YOUR ASSIGNMENT: Which lines below contain "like"? Pull them out.

Entries taken from a collection
****************************************

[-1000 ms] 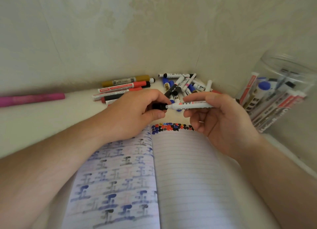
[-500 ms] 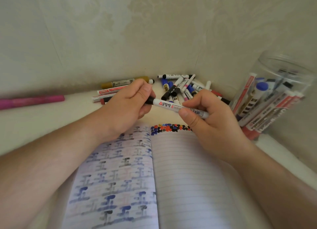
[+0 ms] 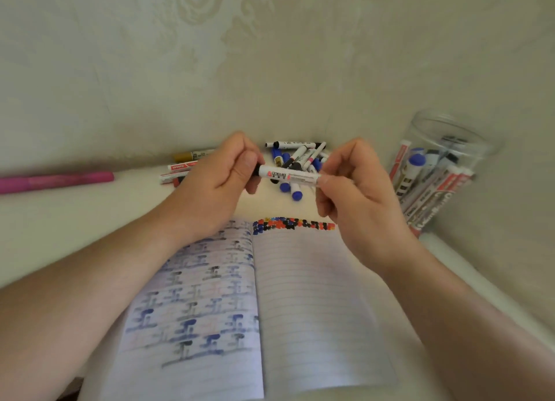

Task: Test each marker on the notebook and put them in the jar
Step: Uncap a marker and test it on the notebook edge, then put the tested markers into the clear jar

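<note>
The left hand (image 3: 216,178) pinches the black cap end of a white marker (image 3: 288,176), while the right hand (image 3: 354,190) clamps its fingertips on the barrel's other end, above the open notebook (image 3: 315,295). A row of test dots (image 3: 292,224) runs along the page top. The jar (image 3: 444,172) at 3 o'clock already holds many markers; a pile (image 3: 295,160) at 12 o'clock is left. Since half a second ago, both hands have lifted and the marker has levelled

A heap of markers (image 3: 295,160) crowded the table's (image 3: 60,220) far edge against the wall; the jar (image 3: 441,172) blocked the right corner, leaving bare tabletop left of the notebook (image 3: 315,295).
</note>
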`<state>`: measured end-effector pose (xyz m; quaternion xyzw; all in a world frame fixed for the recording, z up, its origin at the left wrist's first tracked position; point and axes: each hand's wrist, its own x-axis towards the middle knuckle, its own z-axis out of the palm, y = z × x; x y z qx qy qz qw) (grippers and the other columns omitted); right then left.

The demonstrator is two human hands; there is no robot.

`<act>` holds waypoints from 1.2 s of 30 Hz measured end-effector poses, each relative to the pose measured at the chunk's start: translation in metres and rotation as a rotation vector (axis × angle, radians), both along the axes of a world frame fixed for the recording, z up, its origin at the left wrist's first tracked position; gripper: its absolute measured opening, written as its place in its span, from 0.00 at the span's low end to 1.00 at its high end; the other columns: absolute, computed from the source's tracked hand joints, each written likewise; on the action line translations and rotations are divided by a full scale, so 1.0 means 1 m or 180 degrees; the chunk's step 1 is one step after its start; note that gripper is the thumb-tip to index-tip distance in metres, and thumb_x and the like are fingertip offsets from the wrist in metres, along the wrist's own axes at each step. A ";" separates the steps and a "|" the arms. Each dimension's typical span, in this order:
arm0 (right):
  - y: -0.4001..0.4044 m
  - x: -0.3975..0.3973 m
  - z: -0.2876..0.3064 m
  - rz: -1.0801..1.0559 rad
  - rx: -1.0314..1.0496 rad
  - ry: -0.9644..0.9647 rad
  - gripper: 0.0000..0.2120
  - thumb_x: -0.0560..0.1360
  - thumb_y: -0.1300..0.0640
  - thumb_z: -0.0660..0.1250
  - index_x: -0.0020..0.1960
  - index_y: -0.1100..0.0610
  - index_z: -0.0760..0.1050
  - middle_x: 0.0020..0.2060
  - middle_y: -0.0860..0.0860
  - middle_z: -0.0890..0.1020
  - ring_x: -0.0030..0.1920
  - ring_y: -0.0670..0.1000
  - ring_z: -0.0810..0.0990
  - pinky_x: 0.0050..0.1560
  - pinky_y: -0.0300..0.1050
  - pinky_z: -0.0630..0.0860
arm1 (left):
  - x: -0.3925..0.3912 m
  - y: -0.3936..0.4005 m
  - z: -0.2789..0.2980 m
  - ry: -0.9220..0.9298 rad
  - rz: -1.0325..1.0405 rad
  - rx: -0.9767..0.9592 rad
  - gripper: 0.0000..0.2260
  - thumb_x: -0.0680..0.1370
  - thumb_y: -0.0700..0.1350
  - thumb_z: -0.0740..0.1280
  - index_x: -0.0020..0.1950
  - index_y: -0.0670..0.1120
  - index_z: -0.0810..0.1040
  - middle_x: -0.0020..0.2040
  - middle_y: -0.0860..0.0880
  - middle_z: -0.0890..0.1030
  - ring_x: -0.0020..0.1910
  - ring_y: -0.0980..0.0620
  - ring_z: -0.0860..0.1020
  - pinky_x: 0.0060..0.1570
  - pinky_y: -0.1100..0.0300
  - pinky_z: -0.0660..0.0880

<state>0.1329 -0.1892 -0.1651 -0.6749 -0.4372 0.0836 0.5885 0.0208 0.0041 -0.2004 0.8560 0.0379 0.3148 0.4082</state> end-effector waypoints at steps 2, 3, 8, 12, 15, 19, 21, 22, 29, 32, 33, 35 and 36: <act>-0.015 -0.003 0.014 -0.0131 -0.0025 -0.0479 0.12 0.81 0.61 0.64 0.46 0.44 0.70 0.33 0.57 0.77 0.31 0.55 0.72 0.30 0.53 0.69 | -0.001 -0.001 0.003 0.0127 0.0083 0.0534 0.10 0.85 0.56 0.56 0.54 0.58 0.76 0.44 0.57 0.79 0.45 0.55 0.76 0.46 0.56 0.71; -0.024 -0.003 0.023 -0.0250 0.0036 -0.0676 0.12 0.82 0.59 0.65 0.47 0.41 0.71 0.35 0.56 0.79 0.31 0.57 0.75 0.30 0.53 0.70 | 0.000 -0.003 0.008 0.0182 0.0062 0.0819 0.11 0.83 0.58 0.56 0.56 0.58 0.77 0.45 0.59 0.79 0.47 0.58 0.76 0.46 0.62 0.70; -0.087 0.024 0.078 -0.1190 0.0712 -0.1220 0.12 0.83 0.53 0.64 0.54 0.33 0.71 0.42 0.46 0.82 0.39 0.54 0.85 0.39 0.55 0.81 | -0.003 -0.023 0.039 0.0796 -0.0055 0.0978 0.08 0.84 0.58 0.63 0.59 0.61 0.79 0.54 0.64 0.81 0.53 0.68 0.76 0.49 0.69 0.70; -0.126 0.052 0.105 -0.1784 0.0759 -0.1374 0.09 0.83 0.50 0.57 0.54 0.35 0.71 0.42 0.37 0.82 0.43 0.52 0.85 0.42 0.55 0.81 | -0.009 -0.035 0.030 0.1746 -0.0203 0.1380 0.10 0.82 0.58 0.66 0.62 0.63 0.78 0.59 0.63 0.77 0.60 0.65 0.73 0.56 0.63 0.71; -0.133 0.065 0.104 -0.1883 0.0004 -0.1564 0.09 0.83 0.50 0.58 0.57 0.36 0.71 0.47 0.40 0.84 0.44 0.50 0.85 0.47 0.58 0.80 | -0.013 -0.039 0.012 0.2045 -0.0224 0.1512 0.19 0.79 0.66 0.64 0.68 0.65 0.73 0.64 0.64 0.74 0.64 0.61 0.71 0.67 0.58 0.70; -0.125 0.074 0.086 -0.1752 -0.0954 -0.1608 0.13 0.84 0.54 0.61 0.66 0.47 0.64 0.51 0.50 0.80 0.45 0.58 0.80 0.44 0.50 0.73 | -0.022 -0.045 -0.007 0.1859 0.0016 0.1640 0.30 0.73 0.75 0.52 0.72 0.66 0.69 0.67 0.65 0.72 0.66 0.60 0.67 0.71 0.53 0.66; -0.116 0.075 0.080 -0.1797 -0.1131 -0.1704 0.11 0.84 0.53 0.62 0.64 0.52 0.64 0.50 0.52 0.79 0.44 0.60 0.79 0.44 0.53 0.76 | -0.024 -0.048 -0.009 0.1762 0.0046 0.1616 0.30 0.73 0.74 0.51 0.72 0.66 0.69 0.66 0.66 0.72 0.66 0.61 0.67 0.70 0.54 0.66; -0.113 0.078 0.080 -0.1875 -0.1204 -0.1841 0.09 0.84 0.52 0.61 0.62 0.52 0.65 0.48 0.52 0.81 0.43 0.61 0.79 0.43 0.54 0.77 | -0.024 -0.048 -0.009 0.1728 0.0045 0.1630 0.29 0.74 0.74 0.51 0.72 0.66 0.69 0.66 0.66 0.72 0.65 0.62 0.67 0.70 0.54 0.66; -0.102 0.075 0.092 -0.1696 -0.2484 -0.2272 0.30 0.81 0.30 0.51 0.42 0.51 0.80 0.35 0.48 0.82 0.39 0.53 0.80 0.39 0.48 0.76 | -0.026 -0.049 -0.008 0.1638 0.0015 0.1625 0.23 0.79 0.69 0.55 0.71 0.63 0.72 0.65 0.66 0.73 0.64 0.63 0.68 0.68 0.58 0.66; -0.101 0.076 0.090 -0.1607 -0.2397 -0.2172 0.29 0.79 0.28 0.51 0.52 0.45 0.83 0.44 0.46 0.85 0.46 0.52 0.82 0.49 0.50 0.80 | -0.026 -0.046 -0.008 0.1360 0.0062 0.1247 0.17 0.81 0.66 0.56 0.64 0.63 0.76 0.60 0.66 0.76 0.60 0.64 0.72 0.62 0.60 0.70; -0.100 0.077 0.089 -0.1646 -0.2212 -0.2256 0.27 0.80 0.29 0.53 0.59 0.44 0.82 0.51 0.47 0.86 0.52 0.53 0.82 0.53 0.51 0.80 | -0.024 -0.041 -0.008 0.1188 0.0182 0.1018 0.11 0.82 0.61 0.59 0.60 0.63 0.78 0.58 0.65 0.77 0.58 0.64 0.74 0.59 0.60 0.72; -0.097 0.073 0.084 -0.1871 -0.1614 -0.2550 0.24 0.82 0.35 0.57 0.67 0.47 0.79 0.62 0.50 0.82 0.60 0.55 0.80 0.58 0.53 0.78 | -0.023 -0.019 -0.010 0.0981 0.0670 0.0798 0.06 0.83 0.53 0.65 0.56 0.62 0.79 0.56 0.62 0.79 0.56 0.61 0.77 0.57 0.57 0.74; -0.095 0.065 0.081 -0.1938 -0.1199 -0.2663 0.21 0.82 0.40 0.59 0.67 0.49 0.79 0.62 0.50 0.80 0.58 0.54 0.80 0.56 0.52 0.77 | -0.024 -0.005 -0.012 0.0970 0.0989 0.0792 0.06 0.82 0.50 0.67 0.56 0.61 0.80 0.57 0.59 0.80 0.57 0.57 0.78 0.58 0.54 0.75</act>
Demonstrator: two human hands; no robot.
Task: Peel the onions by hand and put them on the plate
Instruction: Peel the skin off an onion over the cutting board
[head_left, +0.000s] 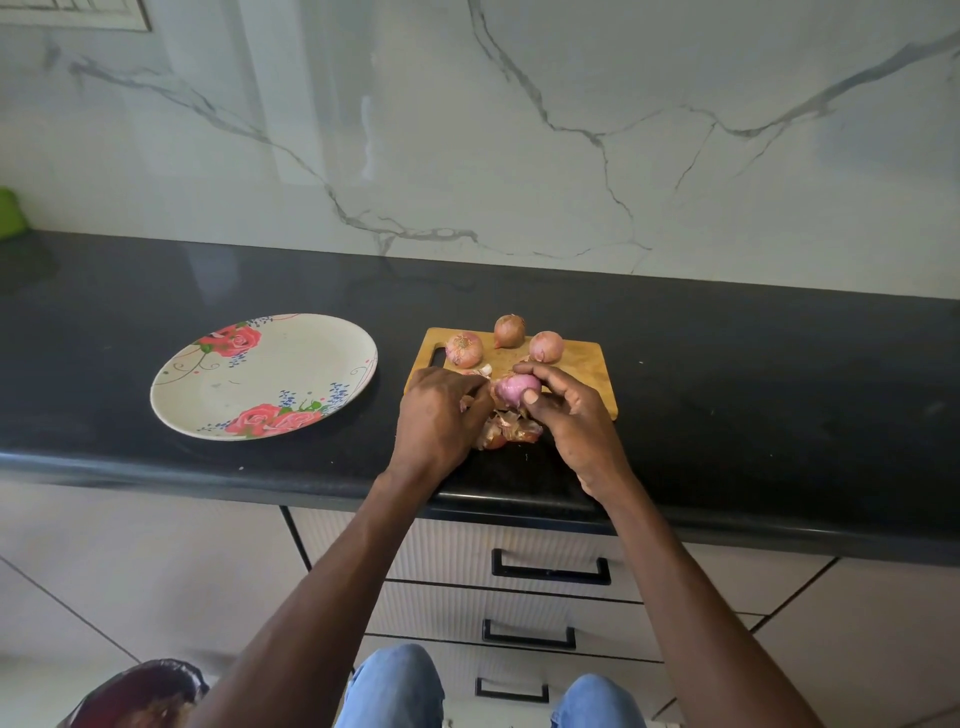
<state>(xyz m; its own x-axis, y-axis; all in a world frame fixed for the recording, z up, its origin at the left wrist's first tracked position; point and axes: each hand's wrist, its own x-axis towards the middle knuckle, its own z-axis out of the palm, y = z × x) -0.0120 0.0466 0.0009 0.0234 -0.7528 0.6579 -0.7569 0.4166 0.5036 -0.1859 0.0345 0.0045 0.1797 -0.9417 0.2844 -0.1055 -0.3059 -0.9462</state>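
Purple and glossy, the half-peeled onion (517, 388) sits between both hands above the near edge of the wooden cutting board (582, 364). The right hand (574, 421) has its fingers curled round the onion, thumb tip pressed on its near side and index finger arched over its top. The left hand (441, 410) is closed at the onion's left side, fingers bunched together; they seem to pinch a strip of skin, though the knuckles hide the tips. Loose brown peels (511, 430) lie in a small heap just below the onion, at the board's near edge and spilling onto the black bench (779, 374). Three unpeeled onions stand along the board's far edge: one at the left (464, 349), one in the middle at the very rim (509, 330), one to the right (546, 346). The floral plate (218, 384), cream with red roses, rests on the bench well left of the board, with no onion on it. Behind the bench rises a marble-veined wall (519, 130); below its front edge are drawers with black handles (550, 569).
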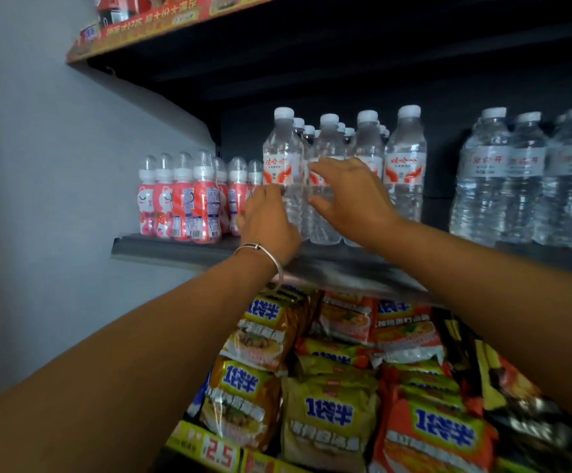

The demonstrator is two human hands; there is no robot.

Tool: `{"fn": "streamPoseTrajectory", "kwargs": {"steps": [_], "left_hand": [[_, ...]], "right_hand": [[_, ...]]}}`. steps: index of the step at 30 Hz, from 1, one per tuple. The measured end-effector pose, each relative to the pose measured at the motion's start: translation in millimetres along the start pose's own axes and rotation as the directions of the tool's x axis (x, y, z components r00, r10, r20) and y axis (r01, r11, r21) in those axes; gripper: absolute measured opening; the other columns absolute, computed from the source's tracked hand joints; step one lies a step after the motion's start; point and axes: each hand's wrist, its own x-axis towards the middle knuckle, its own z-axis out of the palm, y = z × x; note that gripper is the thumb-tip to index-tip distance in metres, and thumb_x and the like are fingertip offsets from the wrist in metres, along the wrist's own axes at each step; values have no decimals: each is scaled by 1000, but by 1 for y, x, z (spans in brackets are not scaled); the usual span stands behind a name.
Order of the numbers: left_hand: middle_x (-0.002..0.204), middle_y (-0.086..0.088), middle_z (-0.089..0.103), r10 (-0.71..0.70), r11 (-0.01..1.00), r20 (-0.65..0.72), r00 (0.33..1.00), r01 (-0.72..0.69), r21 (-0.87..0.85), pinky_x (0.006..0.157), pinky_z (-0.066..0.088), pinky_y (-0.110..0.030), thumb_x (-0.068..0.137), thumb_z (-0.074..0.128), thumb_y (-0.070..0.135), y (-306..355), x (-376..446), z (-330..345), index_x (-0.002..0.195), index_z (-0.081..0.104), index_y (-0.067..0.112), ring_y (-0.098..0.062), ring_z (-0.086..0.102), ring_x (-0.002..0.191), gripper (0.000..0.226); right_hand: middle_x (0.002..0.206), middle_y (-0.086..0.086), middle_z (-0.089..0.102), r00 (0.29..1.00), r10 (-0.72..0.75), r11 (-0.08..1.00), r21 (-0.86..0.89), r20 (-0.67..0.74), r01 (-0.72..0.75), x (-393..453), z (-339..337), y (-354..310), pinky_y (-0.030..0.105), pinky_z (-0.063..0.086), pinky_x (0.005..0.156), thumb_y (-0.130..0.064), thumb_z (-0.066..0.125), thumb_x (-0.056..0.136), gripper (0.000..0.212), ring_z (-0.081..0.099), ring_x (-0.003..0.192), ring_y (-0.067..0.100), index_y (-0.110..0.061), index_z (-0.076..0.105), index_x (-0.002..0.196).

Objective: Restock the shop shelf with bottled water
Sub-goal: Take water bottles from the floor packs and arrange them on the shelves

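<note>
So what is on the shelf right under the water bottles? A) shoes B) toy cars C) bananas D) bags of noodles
D: below the dark shelf holding the water bottles, the next level down is packed with yellow, green and orange noodle packets.

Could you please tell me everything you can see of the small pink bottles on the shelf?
The small pink bottles stand upright in a tight cluster at the left end of the dark shelf, beside the water bottles. Each looks plastic, with a pink cat-printed wrap, white collar and clear domed cap. The left hand is in front of the rightmost ones; contact cannot be told.
</note>
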Motion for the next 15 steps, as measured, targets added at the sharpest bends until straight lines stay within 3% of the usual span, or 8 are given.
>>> {"fn": "streamPoseTrajectory", "kwargs": {"steps": [3,6,9,12,15], "left_hand": [[129,-6,43,72,997,-22,997,-73,-14,101,31,-41,79,53,0,21,-50,4,128,42,13,-24,37,124,52],[129,-7,42,87,995,12,996,-86,-47,97,28,-38,76,51,0,39,-105,14,128,42,12,-24,36,123,54],[125,-12,46,75,995,37,996,-72,-73,94,32,-40,76,49,14,50,-163,33,123,48,9,-30,41,120,47],[121,-14,46,44,992,145,989,-27,-119,94,36,-46,67,40,19,49,-225,59,119,49,7,-31,43,116,54],[119,-15,47,14,988,247,969,24,-150,93,38,-50,62,39,18,36,-292,93,118,50,5,-34,44,115,58]], "right_hand": [[143,1,44,999,-38,999,-17,21,39,-59,-15,-4,30,29,103,-19,57,91,49,35,128,23,-15,42,138],[137,7,50,998,-64,998,-5,19,64,-123,-24,-3,38,37,99,-9,58,84,49,41,119,28,-11,48,132],[131,14,55,996,-62,998,9,56,62,-188,-22,3,44,43,93,-4,59,77,51,49,109,36,-6,54,127],[121,19,61,995,-36,999,15,95,35,-256,-9,9,42,47,84,0,62,68,49,56,95,40,0,59,117],[108,21,66,983,0,999,48,182,-9,-332,20,15,37,41,83,3,64,63,46,61,89,39,3,62,110]]}}
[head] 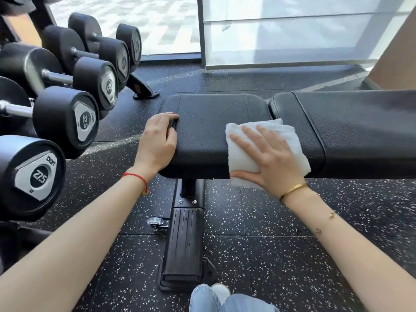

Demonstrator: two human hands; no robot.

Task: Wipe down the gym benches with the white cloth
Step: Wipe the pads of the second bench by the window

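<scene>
Blue-jeaned knees (227, 300) at bottom centre, over speckled rubber floor (281, 255). Above them, black foot of the bench frame (183, 242), rising to the black padded gym bench (211, 131) across the middle. On the seat pad's right end, folded white cloth (267, 152), draped over the near edge; right hand (267, 158) flat on top, fingers (240, 141) straight and spread, pressing it down. At centre left, left hand (157, 143) resting on the pad's left end, fingers loosely curled against the edge, holding nothing. Along the left side, rack of black dumbbells (65, 122), marked 27.5 and 32.5. At the top, bright windows (281, 30).
</scene>
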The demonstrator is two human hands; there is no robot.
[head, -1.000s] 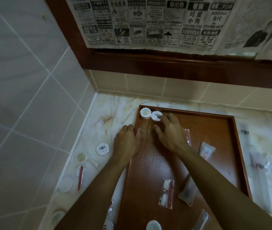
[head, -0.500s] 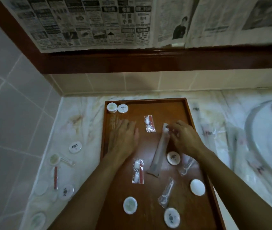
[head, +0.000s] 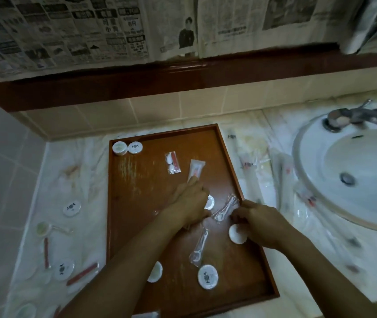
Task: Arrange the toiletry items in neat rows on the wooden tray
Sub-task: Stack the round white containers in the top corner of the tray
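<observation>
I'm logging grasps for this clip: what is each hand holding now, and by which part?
Left hand grips the long toothbrush packet near its lower half. Right hand pinches the clear floss-pick packet at its near end.

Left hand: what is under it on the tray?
The left hand lies on a long clear packet and hides part of a round white soap; the packet's lower end is hidden.

Dim, warm-tinted light over my view. Faint glare streaks on the wooden tray near its far left. Wide-angle bending bows the wall edges. Motion blur smears the sink side and the frame's lower right.
</observation>
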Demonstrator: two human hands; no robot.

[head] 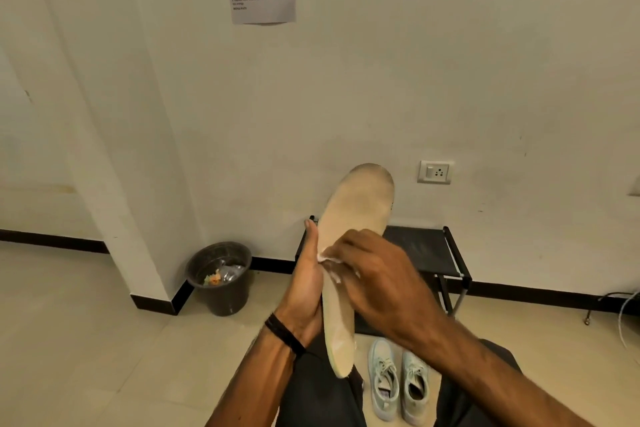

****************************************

TASK RESPONSE:
`<act>` holds waypoints from 1.2 s of 30 Hz measured end-effector poses, each relative to the pose measured at the chunk's start: translation in metres and rotation as a rotation vector (axis × angle, radians), both along the axes of a world frame fixed for the recording, z up, its origin at the left wrist's first tracked position; gripper: its absolute measured opening, written as its place in its span, from 0.00 at the span's low end to 1.00 at its high end; the other columns: absolute, computed from the source's tracked hand joints, each written likewise; on the action line translations and rotations are divided by a full scale, so 1.0 means 1 m or 180 degrees; the chunk's step 1 is one step after its start; note that gripper is the thumb-tip to index-tip distance in metres, and thumb_x and the like are fingertip offsets from the wrist in metres, along the wrist's own axes at each step. A ";" separates the steps and a "|" the arms. Each dimension's typical span, in this order:
Tool: `{"fn": "streamPoseTrajectory", "kwargs": {"steps": [_], "left_hand": [[_, ...]], "right_hand": [[_, ...]]}}`. steps: index of the step at 30 Hz, from 1, one per tuple. The measured end-effector pose, each relative to the pose measured at the motion's start: translation in millimetres along the start pose's own axes and rotation as the directions of the tool's x axis (x, y, z components r00, r10, r20) and y axis (r01, r11, r21) in those axes; gripper: absolute measured opening; the other columns absolute, computed from the source's tracked hand joints; step one lies a step after the motion's start; point and axes: each hand's wrist, its own x-axis towards the middle knuckle, its own z-axis out of the palm, y = z × x; note that gripper is the thumb-tip to index-tip distance in metres, and thumb_x and the like are fingertip offsets from the wrist in metres, along the wrist's own axes at each step; values have no decimals: each is scaled by 1000, but by 1 for y, x, z (spans in brackets are not scaled); the usual span stands behind a name.

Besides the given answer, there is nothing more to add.